PENINSULA Aero Club is blaming “a small noisy anti-airport lobby group” for making it observe a “holy hour” ban on flying.
The 9.30am-10.30am restriction on Sunday take-offs and landings from the Tyabb airfield has been ignored for more than 40 years.
The All Saints Church, which the flying ban was supposed to protect from noise, ended its Sunday services in the 1970s.
But an unholy row lit up last week when the aero club suddenly withdrew its request for Mornington Peninsula Shire Council to delete the restriction from its permit.
Aero club president Jack Vevers said planes were now “forced to begin flying operations earlier on a Sunday morning to get away before the holy hour and other aircraft may also have to circle overhead until after 10.30am waiting to land”.
He said the club had been acting on legal advice and has made a new application to the Victorian Civil Administrative Tribunal (VCAT) “to have the matter heard later in the year”.
More than 100 objectors to lifting the restriction were planning to front the council, meeting at the more convenient council chambers in Hastings.
However, the club withdrew its request just days before the scheduled meeting which was hurriedly moved back to the shire’s Rosebud headquarters (“Aero club baulks at flying hours cut” The News 22/5/19).
The aero club has now accused the shire of neglecting its obligations to make sure development around the airfield does not restrict flying activities.

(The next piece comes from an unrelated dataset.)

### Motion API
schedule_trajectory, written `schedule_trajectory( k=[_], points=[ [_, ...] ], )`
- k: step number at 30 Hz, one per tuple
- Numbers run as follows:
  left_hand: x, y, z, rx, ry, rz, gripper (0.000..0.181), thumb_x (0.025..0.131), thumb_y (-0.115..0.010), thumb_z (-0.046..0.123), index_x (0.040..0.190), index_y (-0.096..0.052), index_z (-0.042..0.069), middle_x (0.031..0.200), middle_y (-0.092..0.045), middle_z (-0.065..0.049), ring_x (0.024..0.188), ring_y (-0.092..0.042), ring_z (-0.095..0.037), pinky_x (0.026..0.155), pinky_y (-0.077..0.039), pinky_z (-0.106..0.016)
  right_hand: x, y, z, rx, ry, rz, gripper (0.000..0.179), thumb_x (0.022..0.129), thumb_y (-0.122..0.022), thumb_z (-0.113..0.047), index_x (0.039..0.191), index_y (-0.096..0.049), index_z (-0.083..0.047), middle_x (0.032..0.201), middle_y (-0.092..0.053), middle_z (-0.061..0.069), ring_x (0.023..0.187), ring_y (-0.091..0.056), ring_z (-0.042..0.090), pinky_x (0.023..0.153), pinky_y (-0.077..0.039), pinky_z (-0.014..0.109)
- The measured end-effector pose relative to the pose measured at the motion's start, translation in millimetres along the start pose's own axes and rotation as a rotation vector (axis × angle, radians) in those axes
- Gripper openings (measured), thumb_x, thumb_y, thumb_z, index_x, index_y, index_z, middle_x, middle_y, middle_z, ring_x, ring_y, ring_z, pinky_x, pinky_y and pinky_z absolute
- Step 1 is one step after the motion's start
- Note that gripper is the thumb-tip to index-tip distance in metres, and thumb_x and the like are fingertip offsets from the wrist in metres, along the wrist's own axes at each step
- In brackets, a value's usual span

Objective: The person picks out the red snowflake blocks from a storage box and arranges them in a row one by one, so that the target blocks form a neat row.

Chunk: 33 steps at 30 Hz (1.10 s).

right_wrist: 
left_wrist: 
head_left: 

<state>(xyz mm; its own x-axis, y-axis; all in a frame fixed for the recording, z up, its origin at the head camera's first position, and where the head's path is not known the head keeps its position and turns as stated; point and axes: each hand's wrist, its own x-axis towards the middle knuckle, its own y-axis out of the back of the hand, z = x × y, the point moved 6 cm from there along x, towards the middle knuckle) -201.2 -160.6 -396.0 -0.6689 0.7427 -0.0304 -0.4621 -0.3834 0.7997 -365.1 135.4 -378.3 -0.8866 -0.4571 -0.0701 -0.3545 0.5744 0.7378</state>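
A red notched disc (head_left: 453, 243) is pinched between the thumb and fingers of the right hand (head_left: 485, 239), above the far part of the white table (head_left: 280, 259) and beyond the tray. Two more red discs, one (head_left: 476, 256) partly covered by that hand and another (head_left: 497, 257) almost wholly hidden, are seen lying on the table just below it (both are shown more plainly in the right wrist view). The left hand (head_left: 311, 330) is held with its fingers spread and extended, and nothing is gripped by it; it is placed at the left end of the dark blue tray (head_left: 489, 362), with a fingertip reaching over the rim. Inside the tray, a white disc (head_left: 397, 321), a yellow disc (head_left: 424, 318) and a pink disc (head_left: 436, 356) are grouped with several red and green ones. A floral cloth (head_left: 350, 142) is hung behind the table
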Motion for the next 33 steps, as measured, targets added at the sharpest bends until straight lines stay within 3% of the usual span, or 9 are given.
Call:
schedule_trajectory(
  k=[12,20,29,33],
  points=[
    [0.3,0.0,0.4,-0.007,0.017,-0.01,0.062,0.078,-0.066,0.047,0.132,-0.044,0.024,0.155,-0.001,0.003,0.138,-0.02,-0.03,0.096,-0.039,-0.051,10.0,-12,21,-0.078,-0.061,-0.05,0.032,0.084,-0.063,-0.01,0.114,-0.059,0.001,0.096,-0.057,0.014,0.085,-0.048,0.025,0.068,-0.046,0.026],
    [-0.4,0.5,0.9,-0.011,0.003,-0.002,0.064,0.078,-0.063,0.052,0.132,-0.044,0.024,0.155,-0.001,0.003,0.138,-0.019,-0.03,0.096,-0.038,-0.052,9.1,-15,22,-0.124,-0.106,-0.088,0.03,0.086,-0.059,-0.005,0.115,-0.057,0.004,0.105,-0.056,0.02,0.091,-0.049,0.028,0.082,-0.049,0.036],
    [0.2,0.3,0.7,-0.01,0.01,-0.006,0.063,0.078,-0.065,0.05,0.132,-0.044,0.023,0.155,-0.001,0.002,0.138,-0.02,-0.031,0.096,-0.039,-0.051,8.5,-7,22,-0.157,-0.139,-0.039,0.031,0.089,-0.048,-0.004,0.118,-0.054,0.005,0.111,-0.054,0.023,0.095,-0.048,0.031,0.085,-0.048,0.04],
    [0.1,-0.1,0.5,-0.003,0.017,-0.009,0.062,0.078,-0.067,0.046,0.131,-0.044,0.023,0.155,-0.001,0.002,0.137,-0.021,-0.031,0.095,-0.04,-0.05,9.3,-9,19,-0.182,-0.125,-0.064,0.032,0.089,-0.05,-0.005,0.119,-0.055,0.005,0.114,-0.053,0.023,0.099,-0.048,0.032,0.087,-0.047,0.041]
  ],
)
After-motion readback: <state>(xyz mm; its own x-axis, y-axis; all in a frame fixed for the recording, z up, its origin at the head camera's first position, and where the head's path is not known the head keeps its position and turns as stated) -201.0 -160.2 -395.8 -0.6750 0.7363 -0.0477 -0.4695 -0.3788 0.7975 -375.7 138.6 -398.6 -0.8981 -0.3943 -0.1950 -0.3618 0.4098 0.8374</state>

“This is the outcome of a few people finding a technical hole in our permit and using it to harass the aero club and coerce council into committing an act of bureaucratic stupidity when they have the power to simply grant an application,” Mr Vevers said.
“The shire agreed the holy hour was obsolete but, after encouraging the aero club to apply to have this condition removed from its permits, in a complete turnaround responded with an ill-considered and unrelated new condition that will damage airport jobs and have an adverse effect on community amenity.
“… The shire is actually obligated to protect the airport to ensure it doesn’t allow inappropriate development or building of homes near the airport.
“The shire has neglected those obligations and is now attempting to apply new and unrelated conditions which will adversely affect the viability of the airport.”
Meanwhile, the shire is awaiting the result of “a full legal review” of planning permits applying to the airfield.
The review must be completed by 30 June and include “the opinion of a fully instructed and suitably qualified and experienced in planning matters Queens Counsel with junior”.